Tuesday, August 31, 2010

Locking daemons in bash

NOTE: Scripts in this post were tested in CentOS release 5.3, Ubuntu 14.04 and may not work in other Unix dialects. For example, flock(1) utility is absent from OS X 10.6.

TL;DR

Shell scripts designed to have only one copy running often require manual clean-up after an ungraceful shutdown or process crash. This solution provides a "self-cleaning" alternative. The full example script is posted on the gitHub page. Run two instances of the script to see it work. As a script writer you are still responsible for any other resource cleanup to achieve a proper startup.

Details

When writing a daemon shell script we traditionally use *.pid files to store the process ID for later use and to avoid multiple copies running simultaneously and potentially colliding. The common pattern of such use is:

self=$(basename $0)
lock=/tmp/${self}.pid
if [ -f ${lock} ]
then
    echo "Another copy of ${self} potentially running." >&2
    echo "Check the ${lock} lock and remove if necessary." >&2
    exit 1
else
    echo $$ >${lock}
    trap "rm -f ${lock}" EXIT
fi

The problem with this approach is that after a process or system crash the lock is stale and the new copy of the daemon will not start without manual cleanup.

Another approach, documented in the flock(1) man page and used by system programmers all along, is to use a process file descriptor locked exclusively on a “pid” file. In this case, the pid file becomes a bearer of the lock instead of being a lock itself. A file descriptor lock on a file exists only as long as the file descriptor is alive. When file descriptor owner processes die, the file descriptor is destroyed together with file locks associated with it. In essence, the process holds the lock in it's memory, not in file, and lock is cleaned by the operating system when the process quits or dies. That solves the crash problem of the first approach.

Let’s look at the code:

1:   pidf=/tmp/${self}.pid                 # Define lock file name
2:   exec 221>${pidf}                      # Open the file with descriptor 221
3:   flock --exclusive --nonblock 221 ||   # Attempt to acquire the lock
4:   {
5:       # Lock acquisition failure code   # Your custom error handler here
6:       exit 1                            # optionally exit the script
7:   }
8:   echo $$ >&221                         # Put the PID in lock file

After this block of code, the .pid file has a lock from the current process and it’s new children. Children receive the lock with file descriptors, which they inherit from the parent.

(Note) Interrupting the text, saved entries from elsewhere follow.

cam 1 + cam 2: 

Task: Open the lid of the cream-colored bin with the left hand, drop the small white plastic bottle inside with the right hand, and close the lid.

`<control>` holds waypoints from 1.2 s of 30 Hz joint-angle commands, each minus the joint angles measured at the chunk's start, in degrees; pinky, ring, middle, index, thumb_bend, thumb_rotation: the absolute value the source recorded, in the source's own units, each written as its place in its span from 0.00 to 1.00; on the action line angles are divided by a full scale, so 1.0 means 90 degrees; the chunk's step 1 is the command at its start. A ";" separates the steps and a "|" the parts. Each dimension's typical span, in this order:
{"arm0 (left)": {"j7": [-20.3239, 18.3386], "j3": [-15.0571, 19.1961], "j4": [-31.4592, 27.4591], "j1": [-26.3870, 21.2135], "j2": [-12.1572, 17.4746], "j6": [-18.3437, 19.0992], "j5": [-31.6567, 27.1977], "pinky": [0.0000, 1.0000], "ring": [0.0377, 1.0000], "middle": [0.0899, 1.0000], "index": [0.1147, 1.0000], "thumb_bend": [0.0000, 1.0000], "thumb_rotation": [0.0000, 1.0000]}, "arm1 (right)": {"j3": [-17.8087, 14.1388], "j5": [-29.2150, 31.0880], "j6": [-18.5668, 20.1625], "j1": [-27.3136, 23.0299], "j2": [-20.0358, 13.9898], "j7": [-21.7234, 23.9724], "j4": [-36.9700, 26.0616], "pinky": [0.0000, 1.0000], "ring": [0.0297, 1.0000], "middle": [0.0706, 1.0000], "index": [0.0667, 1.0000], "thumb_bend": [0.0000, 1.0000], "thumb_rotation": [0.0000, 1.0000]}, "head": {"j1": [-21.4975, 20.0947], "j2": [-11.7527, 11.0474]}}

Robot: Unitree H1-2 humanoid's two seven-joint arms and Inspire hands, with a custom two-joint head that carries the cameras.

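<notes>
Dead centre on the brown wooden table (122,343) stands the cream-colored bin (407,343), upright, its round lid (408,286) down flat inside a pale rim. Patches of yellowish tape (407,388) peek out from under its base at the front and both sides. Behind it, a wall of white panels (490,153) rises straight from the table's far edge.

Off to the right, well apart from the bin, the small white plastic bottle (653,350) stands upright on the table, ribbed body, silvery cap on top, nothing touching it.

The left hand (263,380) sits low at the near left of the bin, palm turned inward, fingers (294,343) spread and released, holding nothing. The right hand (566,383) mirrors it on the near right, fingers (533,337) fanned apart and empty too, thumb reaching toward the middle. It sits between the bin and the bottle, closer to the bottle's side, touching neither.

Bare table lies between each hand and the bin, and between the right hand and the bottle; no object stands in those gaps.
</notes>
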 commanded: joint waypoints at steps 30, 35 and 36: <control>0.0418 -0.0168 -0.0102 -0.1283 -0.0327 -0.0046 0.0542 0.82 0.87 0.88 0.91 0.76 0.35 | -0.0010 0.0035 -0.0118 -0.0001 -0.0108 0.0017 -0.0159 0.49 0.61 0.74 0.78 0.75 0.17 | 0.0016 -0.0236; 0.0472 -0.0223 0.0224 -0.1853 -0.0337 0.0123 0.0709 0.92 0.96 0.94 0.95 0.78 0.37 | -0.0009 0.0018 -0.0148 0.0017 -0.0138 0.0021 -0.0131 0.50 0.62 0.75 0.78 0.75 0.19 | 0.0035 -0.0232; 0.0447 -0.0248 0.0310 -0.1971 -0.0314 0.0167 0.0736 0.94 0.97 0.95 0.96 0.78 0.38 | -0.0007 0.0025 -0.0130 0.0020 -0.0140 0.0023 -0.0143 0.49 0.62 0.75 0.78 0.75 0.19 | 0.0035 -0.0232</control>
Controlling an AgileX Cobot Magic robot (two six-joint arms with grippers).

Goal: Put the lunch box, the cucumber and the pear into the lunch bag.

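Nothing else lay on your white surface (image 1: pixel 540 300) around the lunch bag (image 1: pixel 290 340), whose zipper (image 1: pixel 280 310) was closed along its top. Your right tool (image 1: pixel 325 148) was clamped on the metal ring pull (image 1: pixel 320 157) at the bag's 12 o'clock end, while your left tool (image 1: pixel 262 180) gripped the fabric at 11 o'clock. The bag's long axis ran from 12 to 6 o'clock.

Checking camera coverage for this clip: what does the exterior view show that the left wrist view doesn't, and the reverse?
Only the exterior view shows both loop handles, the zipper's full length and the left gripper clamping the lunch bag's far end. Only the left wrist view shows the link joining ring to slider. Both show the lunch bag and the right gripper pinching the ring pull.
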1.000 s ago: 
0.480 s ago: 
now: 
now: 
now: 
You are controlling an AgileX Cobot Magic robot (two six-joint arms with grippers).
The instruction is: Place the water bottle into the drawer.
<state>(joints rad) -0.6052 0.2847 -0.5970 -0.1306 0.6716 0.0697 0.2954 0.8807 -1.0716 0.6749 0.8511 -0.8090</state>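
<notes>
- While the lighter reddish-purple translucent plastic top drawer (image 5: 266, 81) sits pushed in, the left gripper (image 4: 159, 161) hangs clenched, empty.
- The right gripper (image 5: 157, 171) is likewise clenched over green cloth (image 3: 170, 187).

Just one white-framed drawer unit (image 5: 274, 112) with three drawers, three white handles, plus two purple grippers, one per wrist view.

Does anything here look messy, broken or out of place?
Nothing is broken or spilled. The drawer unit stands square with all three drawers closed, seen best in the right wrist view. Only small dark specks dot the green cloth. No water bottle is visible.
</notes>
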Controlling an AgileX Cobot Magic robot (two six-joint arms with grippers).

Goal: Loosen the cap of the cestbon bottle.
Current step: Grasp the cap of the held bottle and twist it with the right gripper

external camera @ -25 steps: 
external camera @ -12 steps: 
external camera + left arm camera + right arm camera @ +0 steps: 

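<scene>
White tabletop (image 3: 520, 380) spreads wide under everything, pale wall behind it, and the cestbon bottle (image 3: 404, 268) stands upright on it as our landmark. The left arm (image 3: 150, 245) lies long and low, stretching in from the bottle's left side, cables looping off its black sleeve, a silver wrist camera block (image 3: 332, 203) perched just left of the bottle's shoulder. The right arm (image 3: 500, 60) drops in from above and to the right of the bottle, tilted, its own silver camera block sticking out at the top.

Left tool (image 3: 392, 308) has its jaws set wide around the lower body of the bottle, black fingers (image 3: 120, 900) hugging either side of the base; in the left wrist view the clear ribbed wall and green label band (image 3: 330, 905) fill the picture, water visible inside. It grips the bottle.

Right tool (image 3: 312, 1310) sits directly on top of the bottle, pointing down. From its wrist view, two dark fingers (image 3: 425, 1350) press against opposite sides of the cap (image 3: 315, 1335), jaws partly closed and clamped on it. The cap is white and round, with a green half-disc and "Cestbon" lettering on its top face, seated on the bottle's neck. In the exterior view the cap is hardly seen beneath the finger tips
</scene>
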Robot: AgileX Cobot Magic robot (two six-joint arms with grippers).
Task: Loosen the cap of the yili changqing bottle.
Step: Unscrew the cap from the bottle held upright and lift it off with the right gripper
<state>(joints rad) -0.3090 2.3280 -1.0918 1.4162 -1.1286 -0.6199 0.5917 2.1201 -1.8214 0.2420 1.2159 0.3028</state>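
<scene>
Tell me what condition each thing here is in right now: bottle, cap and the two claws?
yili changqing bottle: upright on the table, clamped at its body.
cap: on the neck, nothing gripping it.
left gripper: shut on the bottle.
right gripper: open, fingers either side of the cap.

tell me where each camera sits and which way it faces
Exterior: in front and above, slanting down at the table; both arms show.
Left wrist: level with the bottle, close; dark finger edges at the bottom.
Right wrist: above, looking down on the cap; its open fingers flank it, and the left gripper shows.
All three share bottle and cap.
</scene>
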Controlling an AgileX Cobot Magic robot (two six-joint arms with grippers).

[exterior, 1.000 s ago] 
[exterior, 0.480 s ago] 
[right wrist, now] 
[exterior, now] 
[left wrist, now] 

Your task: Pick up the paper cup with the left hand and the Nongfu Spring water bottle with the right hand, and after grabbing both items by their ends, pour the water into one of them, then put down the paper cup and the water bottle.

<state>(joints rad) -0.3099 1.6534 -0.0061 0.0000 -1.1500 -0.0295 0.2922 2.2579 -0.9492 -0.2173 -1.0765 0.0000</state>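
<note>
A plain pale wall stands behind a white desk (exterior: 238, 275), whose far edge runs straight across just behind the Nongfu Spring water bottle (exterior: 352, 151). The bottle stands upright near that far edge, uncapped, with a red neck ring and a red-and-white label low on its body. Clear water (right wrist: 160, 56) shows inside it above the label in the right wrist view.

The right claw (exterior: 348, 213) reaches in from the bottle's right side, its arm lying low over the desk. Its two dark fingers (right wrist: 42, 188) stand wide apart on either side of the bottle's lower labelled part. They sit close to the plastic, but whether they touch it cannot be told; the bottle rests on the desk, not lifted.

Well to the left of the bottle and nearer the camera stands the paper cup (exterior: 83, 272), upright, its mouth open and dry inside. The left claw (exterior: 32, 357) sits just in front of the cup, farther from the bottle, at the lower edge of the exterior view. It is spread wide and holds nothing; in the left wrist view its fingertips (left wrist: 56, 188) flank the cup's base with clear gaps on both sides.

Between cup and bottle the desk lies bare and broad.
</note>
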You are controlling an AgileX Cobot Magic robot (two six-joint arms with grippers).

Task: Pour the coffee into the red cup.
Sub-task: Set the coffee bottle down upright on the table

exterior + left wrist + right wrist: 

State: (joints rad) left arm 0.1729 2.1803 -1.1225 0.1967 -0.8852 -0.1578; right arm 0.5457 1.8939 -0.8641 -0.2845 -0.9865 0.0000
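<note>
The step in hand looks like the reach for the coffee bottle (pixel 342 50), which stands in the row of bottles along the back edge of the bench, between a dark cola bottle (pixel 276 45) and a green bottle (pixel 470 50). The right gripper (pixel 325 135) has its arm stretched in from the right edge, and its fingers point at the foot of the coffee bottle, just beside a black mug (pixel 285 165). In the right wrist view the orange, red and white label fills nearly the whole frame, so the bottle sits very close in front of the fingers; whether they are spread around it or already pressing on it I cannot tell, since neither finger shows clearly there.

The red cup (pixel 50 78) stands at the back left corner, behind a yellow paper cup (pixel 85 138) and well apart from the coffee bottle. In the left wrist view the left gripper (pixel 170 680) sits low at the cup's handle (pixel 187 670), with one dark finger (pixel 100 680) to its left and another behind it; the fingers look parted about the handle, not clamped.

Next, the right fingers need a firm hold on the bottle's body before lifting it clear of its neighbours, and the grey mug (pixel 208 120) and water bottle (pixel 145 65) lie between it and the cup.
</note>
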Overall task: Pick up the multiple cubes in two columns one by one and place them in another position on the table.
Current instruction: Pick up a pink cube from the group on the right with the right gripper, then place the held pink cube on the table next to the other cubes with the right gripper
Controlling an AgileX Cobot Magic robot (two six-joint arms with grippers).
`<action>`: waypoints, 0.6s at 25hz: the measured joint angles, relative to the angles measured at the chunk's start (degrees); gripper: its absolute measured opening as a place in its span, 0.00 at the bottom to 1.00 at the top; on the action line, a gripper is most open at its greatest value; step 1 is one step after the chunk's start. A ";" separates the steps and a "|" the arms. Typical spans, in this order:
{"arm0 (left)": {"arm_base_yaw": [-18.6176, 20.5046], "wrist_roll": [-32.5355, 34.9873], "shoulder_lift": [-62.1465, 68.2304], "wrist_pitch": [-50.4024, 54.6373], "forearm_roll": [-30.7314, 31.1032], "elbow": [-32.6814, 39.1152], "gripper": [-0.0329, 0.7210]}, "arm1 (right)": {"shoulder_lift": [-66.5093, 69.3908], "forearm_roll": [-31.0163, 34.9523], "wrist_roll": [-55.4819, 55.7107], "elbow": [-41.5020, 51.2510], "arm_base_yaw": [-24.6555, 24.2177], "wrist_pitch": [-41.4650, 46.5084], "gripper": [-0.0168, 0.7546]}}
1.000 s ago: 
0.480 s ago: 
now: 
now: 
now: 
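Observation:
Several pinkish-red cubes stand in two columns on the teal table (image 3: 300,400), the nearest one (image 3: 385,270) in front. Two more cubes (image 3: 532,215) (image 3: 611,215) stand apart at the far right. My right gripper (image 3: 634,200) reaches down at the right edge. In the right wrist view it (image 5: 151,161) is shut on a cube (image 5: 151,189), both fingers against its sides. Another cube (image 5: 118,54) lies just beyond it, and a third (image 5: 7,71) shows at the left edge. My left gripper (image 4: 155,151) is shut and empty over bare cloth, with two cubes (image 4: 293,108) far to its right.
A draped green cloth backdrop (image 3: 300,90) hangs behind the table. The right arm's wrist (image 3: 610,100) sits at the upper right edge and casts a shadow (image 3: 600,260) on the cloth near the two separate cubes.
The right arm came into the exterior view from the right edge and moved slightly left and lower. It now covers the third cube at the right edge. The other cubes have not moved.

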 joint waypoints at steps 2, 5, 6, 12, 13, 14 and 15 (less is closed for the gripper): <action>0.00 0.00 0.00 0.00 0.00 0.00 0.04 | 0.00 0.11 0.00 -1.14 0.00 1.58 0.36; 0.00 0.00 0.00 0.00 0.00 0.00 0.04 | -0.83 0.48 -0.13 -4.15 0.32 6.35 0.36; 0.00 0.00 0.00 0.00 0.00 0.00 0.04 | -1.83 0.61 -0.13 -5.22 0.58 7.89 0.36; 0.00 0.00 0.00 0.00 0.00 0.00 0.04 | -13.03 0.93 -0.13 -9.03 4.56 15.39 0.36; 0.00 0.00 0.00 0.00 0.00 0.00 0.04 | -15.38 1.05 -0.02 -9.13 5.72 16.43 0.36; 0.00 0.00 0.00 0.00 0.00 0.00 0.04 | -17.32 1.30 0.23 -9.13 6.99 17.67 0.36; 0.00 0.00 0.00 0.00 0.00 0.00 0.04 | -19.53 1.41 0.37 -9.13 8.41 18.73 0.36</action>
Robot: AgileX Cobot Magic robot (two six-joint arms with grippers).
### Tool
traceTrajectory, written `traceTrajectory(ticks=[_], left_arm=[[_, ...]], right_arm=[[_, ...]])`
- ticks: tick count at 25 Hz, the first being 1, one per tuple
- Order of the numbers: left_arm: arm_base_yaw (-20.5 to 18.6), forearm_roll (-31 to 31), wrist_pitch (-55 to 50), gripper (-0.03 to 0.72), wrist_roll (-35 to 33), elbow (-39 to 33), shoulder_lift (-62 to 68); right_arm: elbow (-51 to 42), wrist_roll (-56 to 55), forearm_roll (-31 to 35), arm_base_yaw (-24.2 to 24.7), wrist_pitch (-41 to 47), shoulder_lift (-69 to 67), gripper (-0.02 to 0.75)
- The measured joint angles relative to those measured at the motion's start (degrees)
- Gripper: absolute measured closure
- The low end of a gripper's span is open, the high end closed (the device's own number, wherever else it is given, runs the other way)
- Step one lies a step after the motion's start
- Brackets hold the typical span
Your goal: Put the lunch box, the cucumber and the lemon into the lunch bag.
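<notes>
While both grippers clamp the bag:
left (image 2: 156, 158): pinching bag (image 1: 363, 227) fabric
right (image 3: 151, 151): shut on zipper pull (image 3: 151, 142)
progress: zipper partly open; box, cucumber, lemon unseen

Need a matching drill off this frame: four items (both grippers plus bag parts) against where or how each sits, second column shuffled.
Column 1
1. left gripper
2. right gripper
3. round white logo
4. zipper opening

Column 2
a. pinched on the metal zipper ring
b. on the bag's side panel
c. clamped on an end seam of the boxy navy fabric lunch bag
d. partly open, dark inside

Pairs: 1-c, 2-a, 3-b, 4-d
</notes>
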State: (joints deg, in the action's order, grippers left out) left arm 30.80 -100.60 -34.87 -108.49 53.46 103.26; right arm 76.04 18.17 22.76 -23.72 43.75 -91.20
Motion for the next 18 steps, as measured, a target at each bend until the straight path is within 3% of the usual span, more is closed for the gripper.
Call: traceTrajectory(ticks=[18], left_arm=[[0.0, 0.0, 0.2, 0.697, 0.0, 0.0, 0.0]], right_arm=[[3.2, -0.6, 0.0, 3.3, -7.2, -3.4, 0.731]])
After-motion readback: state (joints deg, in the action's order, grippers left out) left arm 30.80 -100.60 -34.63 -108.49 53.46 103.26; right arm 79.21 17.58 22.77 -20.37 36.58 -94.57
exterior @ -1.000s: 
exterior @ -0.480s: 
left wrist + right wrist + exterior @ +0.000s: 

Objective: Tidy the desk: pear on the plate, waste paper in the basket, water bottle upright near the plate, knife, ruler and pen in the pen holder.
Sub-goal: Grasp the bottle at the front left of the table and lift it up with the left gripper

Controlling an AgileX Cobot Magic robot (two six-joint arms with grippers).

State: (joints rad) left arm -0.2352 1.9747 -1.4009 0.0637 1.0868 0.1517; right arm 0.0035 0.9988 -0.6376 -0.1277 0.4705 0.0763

To release the lock, one can either close all file descriptors holding the lock, or use the /sbin/flock --unlock ... command to explicitly release the lock.

A user may check the presence of a lock on a file using the fuser(1) utility:

$ /sbin/fuser -v monitord.pid

                     USER       PID ACCESS COMMAND
monitord.pid:        auser    28576 F....  monitord
                     auser    28579 F....  ping

Note, that line 8 of the locking code which stores PID of the locking process in a .pid file is redundant, as the information can be retrieved for the lock itself. It is only stored in the file for convenience later in the code, when we need to use the PID to inquiry or manage the process. It is very important to note, that a mere presence of the .pid file in this arrangement does not mean, that the lock is active. It only records a PID of the process which currently holds the lock or was the last one to hold it.

To programmatically test for the presence of the lock we need to attempt to grab the lock. If we fail, then there was another lock already on the file. If we succeed, then there was no lock on the file. In any case we need to close the file descriptor to avoid inadvertently holding the lock ourselves.

if flock --exclusive --nonblock 232 232<${pidf}
then
    echo "Open"
else
    echo "Locked"
fi
exec <&232-

This testing technique is only good to test the presence of the lock. It is more convenient to use the fuser(1) utility to send KILL or other signals to locking processes, like this:

/sbin/fuser -k ${pidf}

The fuser utility will send the kill signal to all processes with file descriptors holding the lock, which should take care of the parent and children processes, if any.

There is more to graceful daemon writing in bash. Other topics are logging with rotation, sleeping, and configuration. Be mindful that these issues do not magically disappear when using bash - you need to address them just like you would when writing any other program.